3. According to PCR amplification results, the material with genotype G can be normally amplified into strips at annealing temperatures of 59 ℃ and 60 ℃, the material with genotype A is basically free from PCR products, and 60 ℃ is finally selected as the optimal annealing temperature in order to ensure the authenticity of the amplification results.
Example 3
Molecular marker validation at natural population level
Example 2 confirms the authenticity of the label and explores the optimal annealing temperatures and primer sequences. In this example, 47 parts of each of the high temperature resistant material and the high temperature sensitive material was selected based on pollen viability phenotype data of the natural population using the annealing temperature and the primer sequence confirmed in example 2, and DNA was extracted. And (3) setting G base at the 3' end of the primer by taking upland cotton reference genotype variety TM-1 as a control, performing PCR amplification at the annealing temperature of 60 ℃, and performing label amplification of 9094715bp physical positions on the variety materials at the annealing temperature of 60 ℃ according to the PCR amplification system of the table 2 and the PCR amplification program of the table 3.

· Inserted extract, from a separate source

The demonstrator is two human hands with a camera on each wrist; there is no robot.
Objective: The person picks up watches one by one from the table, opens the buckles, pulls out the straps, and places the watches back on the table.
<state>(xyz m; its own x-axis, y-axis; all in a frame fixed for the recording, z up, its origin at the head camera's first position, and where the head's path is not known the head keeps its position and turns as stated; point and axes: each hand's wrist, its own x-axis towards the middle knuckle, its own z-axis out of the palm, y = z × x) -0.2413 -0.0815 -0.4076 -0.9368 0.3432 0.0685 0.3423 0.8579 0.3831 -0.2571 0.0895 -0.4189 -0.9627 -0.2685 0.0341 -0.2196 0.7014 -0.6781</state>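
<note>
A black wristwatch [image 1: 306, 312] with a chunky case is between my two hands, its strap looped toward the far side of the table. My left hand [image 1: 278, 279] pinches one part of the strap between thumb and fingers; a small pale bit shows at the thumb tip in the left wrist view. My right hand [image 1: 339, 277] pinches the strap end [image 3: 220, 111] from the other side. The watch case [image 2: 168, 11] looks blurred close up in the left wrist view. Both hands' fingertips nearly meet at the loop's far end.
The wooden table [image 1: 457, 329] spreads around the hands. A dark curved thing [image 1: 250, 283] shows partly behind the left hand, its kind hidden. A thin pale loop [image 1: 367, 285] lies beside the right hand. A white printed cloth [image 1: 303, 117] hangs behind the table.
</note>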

The PCR results showed that the high temperature resistant material had 40 parts of the material capable of amplifying the specific band, 7 parts of the material with lighter band or without specific amplification (a in FIG. 4, red asterisk indicates the material with insignificant or non-specific amplification), 9 parts of the material with specific band in the sensitive high temperature material, and 38 parts of the material with lighter band or without specific amplification (b in FIG. 4, blue asterisk indicates the material with significant or specific amplification). According to chi-square detection, the amplification efficiency between the high temperature resistant material and the high temperature sensitive material is obviously different, and the p value is 4.51E-28.

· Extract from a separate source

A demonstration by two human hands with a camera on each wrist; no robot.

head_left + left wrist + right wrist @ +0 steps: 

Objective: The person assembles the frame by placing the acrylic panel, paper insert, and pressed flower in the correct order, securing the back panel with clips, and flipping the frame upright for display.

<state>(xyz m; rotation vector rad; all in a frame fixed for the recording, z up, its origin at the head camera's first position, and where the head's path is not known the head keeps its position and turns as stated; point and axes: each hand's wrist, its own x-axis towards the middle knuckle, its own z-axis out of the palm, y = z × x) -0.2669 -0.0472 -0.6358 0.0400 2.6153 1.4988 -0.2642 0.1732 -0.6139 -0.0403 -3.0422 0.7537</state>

The results of the embodiment show that the SNP variation provided by the invention and the primer developed based on the SNP variation can realize the detection of high temperature resistance of upland cotton and effectively distinguish high temperature resistant cotton germplasm from sensitive high temperature cotton germplasm.
Although the foregoing embodiments have been described in some, but not all, embodiments of the invention, it should be understood that other embodiments may be devised in accordance with the present embodiments without departing from the spirit and scope of the invention.